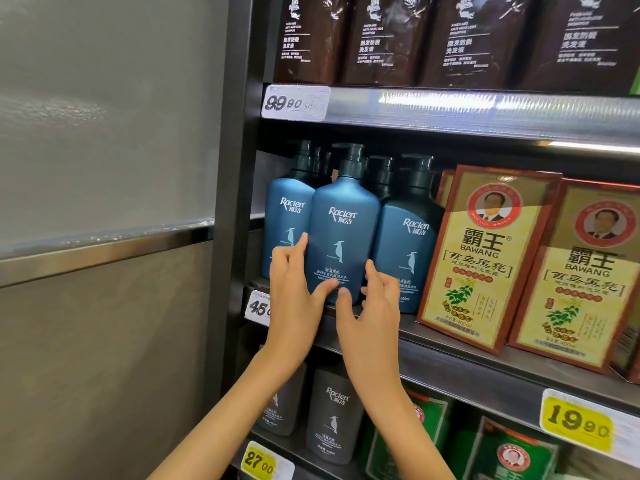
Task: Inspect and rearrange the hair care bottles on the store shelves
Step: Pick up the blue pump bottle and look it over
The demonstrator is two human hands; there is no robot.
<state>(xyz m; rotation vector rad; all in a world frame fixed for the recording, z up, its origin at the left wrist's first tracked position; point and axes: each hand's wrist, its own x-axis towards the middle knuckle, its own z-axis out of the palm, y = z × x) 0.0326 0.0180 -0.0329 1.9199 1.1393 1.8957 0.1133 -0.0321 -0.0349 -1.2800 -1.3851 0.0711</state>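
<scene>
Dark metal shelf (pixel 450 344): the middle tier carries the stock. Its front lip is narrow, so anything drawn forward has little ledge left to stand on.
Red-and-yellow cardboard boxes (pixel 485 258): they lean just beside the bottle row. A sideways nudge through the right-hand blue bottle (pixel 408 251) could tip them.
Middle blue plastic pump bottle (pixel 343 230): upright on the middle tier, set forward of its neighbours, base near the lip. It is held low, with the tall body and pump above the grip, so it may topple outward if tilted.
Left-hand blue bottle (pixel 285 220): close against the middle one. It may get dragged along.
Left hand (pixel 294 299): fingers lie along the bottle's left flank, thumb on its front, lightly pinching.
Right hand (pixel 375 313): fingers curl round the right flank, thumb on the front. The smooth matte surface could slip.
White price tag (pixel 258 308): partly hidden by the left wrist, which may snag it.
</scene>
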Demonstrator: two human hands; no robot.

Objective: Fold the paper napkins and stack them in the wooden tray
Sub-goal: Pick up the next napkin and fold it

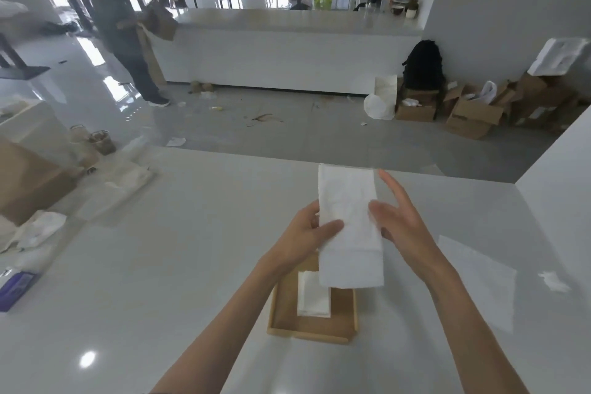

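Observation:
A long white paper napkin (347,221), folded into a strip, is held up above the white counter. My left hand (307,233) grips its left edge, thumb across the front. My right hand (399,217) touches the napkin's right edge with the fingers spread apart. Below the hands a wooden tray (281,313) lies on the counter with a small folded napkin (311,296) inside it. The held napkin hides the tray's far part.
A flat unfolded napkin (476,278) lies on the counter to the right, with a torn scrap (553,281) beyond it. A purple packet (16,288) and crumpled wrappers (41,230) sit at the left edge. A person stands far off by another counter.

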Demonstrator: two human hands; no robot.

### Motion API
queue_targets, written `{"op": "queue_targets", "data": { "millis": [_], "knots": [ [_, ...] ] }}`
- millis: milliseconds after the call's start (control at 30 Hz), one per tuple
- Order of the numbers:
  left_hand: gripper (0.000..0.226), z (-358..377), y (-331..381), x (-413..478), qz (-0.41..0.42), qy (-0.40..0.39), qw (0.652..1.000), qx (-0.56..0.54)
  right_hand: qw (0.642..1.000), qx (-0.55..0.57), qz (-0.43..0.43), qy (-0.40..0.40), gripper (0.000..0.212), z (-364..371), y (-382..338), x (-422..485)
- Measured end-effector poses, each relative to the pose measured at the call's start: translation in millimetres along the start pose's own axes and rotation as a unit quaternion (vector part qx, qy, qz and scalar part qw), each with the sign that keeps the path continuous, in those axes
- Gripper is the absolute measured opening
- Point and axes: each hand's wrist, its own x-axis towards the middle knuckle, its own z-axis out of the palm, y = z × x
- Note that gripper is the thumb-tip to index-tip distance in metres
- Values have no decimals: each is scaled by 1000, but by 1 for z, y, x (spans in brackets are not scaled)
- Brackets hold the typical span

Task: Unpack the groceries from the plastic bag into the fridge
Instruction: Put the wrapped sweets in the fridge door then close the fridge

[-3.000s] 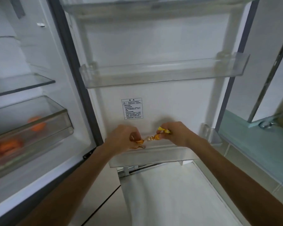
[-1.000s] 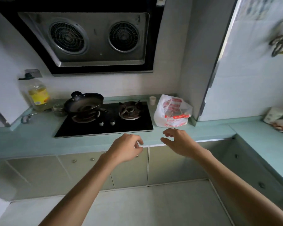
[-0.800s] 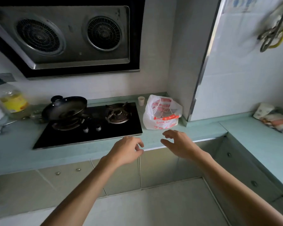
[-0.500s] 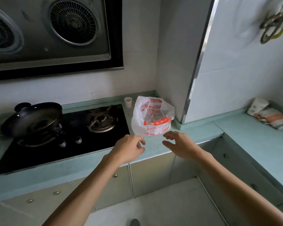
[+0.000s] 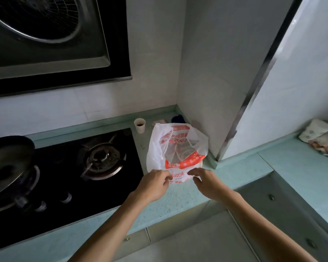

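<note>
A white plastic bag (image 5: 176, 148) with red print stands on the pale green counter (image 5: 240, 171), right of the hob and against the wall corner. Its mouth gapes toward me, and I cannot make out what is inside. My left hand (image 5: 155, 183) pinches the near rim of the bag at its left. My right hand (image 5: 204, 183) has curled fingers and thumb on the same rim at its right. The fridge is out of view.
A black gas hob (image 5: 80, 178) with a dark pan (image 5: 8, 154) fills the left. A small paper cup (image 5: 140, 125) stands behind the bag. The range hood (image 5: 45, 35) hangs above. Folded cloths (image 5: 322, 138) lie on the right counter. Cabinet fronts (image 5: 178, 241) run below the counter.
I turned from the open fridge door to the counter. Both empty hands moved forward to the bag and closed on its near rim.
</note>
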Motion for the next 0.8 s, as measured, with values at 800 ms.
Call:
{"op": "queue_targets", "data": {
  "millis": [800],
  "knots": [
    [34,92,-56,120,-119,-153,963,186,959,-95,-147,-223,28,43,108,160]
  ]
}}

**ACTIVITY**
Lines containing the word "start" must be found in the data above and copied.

**YOUR SOLUTION**
- millis: milliseconds after the call's start (control at 30 Hz), one per tuple
- Measured end-effector poses, each relative to the pose measured at the call's start: translation in millimetres along the start pose's own axes and rotation as a unit quaternion (vector part qx, qy, qz and scalar part qw), each with the sign that keeps the path continuous, in those axes

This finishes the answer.